Smelley, who turned 38 this month, had been jailed since Oct. 9 after being arrested for allegedly carrying a concealed weapon. He would be charged with three felonies in that incident — carrying a concealed weapon, being a felon in possession of a weapon, and felony firearm — and in January he pleaded guilty to carrying a concealed weapon, in return for two charges being dropped, court records show.
Smelley has served two prison sentences. One was for unarmed robbery and the other for assaulting/resisting/obstructing a police officer. Both incidents took place in Oakland County, Michigan Department of Corrections records show.
Last month, he was sentenced to two years of probation, one of them to be served in jail, where he remains.
But less than two weeks into his jail tenure, there was the alleged fight with James.
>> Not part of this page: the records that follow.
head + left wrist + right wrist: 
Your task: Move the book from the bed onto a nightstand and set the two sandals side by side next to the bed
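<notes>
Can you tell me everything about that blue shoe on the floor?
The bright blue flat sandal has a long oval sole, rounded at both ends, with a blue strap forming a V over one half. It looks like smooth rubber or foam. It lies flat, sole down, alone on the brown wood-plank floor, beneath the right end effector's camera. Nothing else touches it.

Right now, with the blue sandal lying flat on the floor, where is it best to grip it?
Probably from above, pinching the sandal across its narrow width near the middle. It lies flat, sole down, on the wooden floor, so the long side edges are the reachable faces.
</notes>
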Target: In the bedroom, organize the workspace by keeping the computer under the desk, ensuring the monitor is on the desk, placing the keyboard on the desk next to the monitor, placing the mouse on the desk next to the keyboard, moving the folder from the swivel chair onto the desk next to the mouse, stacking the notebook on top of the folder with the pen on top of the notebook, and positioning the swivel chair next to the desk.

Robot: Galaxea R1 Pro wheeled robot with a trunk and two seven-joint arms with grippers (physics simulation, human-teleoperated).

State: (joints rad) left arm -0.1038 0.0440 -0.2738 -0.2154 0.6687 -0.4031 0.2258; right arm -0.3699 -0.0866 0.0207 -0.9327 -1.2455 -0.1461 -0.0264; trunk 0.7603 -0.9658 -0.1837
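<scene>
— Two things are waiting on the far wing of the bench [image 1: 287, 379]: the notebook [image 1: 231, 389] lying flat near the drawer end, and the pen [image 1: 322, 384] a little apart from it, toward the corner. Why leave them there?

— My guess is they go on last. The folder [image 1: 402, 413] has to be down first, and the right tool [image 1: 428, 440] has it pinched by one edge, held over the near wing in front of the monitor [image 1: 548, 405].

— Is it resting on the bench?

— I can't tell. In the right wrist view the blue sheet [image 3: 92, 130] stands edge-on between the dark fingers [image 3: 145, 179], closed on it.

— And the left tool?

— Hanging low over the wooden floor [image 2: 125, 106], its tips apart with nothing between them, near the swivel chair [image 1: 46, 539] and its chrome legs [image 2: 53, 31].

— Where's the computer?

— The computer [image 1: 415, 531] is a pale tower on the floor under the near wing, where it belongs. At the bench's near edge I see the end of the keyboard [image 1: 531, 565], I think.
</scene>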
The incident left the 29-year-old man dead just two days before he would've been extradited to Ohio to face drug charges.
James faced three felony drug counts between two cases in Ohio, one requiring mandatory prison time if convicted, said Paula Sawyers, a spokeswoman for the Licking County (Ohio) Prosecutor's Office.
Ultimately a bail bondswoman in Ohio located James at the Wayne County Jail via an internet search and alerted authorities in Licking County.
He had recently finished a two-year probation period, following a plea deal in Wayne County.
But between the start of his probation in March 2017 and his extradition order, James was charged with five felonies, covering three cases, in Licking County.
The Michigan Department of Corrections said a violation of a probation warrant was issued against James in January 2018 after the department learned of a September 2017 arrest in Ohio for driving under the influence, driving with a suspended license and speeding.
"It does not appear the MDOC was made aware of any additional criminal charges he was facing out of Ohio," said Holly Kramer, a spokeswoman for the Michigan Department of Corrections. "We would have filed an amended warrant if that had been the case."
Sawyers told The News she "didn't believe (Licking County) was aware" that James was on probation in Michigan when warrants for his arrest were issued in Ohio.
A search of law enforcement databases, conducted in spring 2019, months after a warrant for his arrest was issued in April, did not list James as a jail or prison inmate, Sawyers said.
Candace Reeder of AA Craven Bail Bonds in Utica, Ohio, had a $50,000 bond guarantee riding on James' appearance in court. Reeder found James in the Wayne County Jail during a search of the Vinelink jail database, she said. She alerted the Licking County authorities, who began the extradition process.
Reeder described James, who stood 6 feet tall and weighed 216 pounds at the time of his death, as being "made of muscle," and wondered how someone could have done him that much harm.
Smelley, according to Michigan Department of Corrections records, is 6 foot 3 inches tall and 240 pounds.
The Licking County Sheriff's Office contracted a Nashville-based inmate transportation firm, Prisoner Transportation Services, to handle James's extradition, Capt. Tom Brown said last year.
A spokesman for PTS said that when the company called the Wayne County Jail on Oct. 23 to offer its customary heads-up 48 hours before the pickup, it learned James had died.